(STUDY MATERIAL)

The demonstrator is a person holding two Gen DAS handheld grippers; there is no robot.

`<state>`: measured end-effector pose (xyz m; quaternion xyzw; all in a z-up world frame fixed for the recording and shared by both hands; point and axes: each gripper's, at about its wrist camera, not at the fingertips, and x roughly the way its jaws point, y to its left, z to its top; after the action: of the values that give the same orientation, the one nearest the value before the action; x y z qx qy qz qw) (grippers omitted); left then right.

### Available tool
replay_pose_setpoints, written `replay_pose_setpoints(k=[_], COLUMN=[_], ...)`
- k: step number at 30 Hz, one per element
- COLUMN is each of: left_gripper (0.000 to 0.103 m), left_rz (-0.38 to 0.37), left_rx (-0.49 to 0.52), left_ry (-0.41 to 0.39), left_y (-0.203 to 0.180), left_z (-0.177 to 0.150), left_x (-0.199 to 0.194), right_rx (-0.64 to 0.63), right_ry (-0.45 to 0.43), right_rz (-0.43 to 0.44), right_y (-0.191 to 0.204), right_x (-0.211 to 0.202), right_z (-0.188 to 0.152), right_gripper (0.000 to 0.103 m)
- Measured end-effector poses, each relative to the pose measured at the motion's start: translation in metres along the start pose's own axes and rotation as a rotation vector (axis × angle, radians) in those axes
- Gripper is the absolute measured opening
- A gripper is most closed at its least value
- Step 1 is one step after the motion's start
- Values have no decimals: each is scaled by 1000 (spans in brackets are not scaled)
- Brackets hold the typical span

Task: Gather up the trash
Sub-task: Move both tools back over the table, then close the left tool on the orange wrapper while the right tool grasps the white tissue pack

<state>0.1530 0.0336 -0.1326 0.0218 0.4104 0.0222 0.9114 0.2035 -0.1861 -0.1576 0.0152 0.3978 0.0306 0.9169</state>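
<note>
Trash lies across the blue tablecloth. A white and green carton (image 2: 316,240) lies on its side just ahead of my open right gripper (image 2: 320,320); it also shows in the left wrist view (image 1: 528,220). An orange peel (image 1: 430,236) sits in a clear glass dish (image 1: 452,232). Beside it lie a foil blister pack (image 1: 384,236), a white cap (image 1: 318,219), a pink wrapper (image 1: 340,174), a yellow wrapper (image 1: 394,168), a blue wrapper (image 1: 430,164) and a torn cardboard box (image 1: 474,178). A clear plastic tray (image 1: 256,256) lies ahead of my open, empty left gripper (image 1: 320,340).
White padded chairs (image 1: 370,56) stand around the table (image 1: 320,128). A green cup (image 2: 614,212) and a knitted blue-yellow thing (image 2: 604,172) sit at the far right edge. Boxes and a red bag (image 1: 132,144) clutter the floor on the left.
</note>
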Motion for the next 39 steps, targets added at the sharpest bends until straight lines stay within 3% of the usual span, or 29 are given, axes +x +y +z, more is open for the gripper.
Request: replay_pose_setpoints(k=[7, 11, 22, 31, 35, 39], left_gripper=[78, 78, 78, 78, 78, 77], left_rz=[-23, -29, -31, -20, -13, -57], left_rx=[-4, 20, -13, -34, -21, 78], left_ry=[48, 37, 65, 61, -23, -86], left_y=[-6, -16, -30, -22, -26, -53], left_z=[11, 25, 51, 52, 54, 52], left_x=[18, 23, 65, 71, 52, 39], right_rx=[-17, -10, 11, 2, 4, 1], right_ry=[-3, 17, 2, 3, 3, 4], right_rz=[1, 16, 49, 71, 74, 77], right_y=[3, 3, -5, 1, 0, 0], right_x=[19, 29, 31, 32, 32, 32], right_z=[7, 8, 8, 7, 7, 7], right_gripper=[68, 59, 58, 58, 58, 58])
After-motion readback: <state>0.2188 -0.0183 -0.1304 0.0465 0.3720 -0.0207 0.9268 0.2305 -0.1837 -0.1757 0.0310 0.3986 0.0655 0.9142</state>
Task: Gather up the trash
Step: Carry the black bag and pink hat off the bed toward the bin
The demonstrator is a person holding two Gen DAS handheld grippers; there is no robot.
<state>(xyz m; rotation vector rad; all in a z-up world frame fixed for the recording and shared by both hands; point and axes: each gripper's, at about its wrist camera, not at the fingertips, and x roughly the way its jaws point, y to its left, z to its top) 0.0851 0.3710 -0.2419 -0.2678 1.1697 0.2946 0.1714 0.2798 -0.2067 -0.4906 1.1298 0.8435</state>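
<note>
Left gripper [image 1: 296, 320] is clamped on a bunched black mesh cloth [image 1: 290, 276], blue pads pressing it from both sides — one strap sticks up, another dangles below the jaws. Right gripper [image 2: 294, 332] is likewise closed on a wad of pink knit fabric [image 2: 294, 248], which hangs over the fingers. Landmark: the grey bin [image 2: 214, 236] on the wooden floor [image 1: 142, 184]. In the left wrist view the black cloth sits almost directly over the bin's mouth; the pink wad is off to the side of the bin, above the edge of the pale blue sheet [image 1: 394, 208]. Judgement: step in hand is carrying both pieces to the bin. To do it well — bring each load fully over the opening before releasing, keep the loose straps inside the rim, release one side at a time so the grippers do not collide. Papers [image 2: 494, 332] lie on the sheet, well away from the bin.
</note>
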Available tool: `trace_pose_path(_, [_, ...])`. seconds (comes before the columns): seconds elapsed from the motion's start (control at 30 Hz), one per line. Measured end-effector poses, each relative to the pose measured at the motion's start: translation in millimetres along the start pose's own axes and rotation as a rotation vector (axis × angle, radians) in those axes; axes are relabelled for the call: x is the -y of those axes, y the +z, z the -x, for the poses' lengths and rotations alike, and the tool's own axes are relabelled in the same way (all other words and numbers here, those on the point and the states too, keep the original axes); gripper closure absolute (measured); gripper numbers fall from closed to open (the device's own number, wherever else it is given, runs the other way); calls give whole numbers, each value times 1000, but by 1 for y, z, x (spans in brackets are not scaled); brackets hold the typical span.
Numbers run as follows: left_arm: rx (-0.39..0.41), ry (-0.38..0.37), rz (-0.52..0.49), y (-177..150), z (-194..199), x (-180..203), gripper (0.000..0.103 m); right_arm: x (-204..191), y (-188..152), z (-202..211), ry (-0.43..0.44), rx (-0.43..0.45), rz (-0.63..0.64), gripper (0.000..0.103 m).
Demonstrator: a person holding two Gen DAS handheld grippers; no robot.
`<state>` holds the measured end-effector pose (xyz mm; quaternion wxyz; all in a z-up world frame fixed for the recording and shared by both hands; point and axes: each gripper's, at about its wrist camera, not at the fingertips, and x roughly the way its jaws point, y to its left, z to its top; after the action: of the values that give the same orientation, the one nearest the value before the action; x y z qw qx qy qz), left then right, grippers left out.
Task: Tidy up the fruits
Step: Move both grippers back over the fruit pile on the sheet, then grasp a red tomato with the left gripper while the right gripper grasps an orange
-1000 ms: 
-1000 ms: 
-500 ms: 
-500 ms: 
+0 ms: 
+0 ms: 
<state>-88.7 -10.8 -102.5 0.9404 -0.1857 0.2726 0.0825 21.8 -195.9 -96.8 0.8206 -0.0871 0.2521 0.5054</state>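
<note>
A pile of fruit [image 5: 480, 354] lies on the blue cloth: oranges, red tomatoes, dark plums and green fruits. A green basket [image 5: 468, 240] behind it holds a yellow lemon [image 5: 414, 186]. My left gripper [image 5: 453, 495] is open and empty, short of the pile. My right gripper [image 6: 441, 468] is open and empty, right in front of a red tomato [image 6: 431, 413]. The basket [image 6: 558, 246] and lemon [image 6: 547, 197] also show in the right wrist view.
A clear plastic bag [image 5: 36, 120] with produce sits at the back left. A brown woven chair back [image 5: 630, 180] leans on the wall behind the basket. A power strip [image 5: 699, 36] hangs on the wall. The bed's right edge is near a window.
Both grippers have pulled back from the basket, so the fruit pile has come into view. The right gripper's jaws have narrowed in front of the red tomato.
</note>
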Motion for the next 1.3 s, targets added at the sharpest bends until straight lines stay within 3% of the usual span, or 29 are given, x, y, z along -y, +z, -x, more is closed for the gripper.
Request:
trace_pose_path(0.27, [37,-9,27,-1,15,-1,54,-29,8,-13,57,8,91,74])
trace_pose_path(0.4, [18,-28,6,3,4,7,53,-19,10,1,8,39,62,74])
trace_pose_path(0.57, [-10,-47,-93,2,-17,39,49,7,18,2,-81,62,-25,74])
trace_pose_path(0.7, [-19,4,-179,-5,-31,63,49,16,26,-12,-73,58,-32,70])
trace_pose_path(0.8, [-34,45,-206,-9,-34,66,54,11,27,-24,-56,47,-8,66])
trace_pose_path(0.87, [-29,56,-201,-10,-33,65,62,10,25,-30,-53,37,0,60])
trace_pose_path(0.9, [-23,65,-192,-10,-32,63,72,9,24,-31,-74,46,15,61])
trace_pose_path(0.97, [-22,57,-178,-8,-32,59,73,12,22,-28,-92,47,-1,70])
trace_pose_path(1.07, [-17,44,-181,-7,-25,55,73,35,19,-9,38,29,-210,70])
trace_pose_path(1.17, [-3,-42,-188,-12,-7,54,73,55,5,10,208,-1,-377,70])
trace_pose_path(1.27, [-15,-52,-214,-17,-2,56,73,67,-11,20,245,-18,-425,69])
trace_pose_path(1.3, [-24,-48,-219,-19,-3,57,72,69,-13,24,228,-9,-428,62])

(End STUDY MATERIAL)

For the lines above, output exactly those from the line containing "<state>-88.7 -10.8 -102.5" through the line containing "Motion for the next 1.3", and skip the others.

COMPLETED TASK:
<state>-88.7 -10.8 -102.5 0.9404 -0.1857 0.2726 0.0825 21.8 -195.9 -96.8 0.8206 -0.0871 0.2521 0.5054</state>
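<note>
A pile of fruit [image 5: 480, 354] lies on the blue cloth: oranges, red tomatoes, dark plums and green fruits. A green basket [image 5: 468, 240] behind it holds a yellow lemon [image 5: 414, 186]. My left gripper [image 5: 453, 495] is open and empty, short of the pile. My right gripper [image 6: 441, 468] is open and empty, right in front of a red tomato [image 6: 431, 413]. The basket [image 6: 558, 246] and lemon [image 6: 547, 197] also show in the right wrist view.
A clear plastic bag [image 5: 36, 120] with produce sits at the back left. A brown woven chair back [image 5: 630, 180] leans on the wall behind the basket. A power strip [image 5: 699, 36] hangs on the wall. The bed's right edge is near a window.
Both grippers have pulled back from the basket, so the fruit pile has come into view. The right gripper's jaws have narrowed in front of the red tomato.
</note>
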Motion for the next 1.3 s, targets added at the sharpest bends until straight lines stay within 3% of the usual span, or 29 are given, x, y, z along -y, +z, -x, more is closed for the gripper.

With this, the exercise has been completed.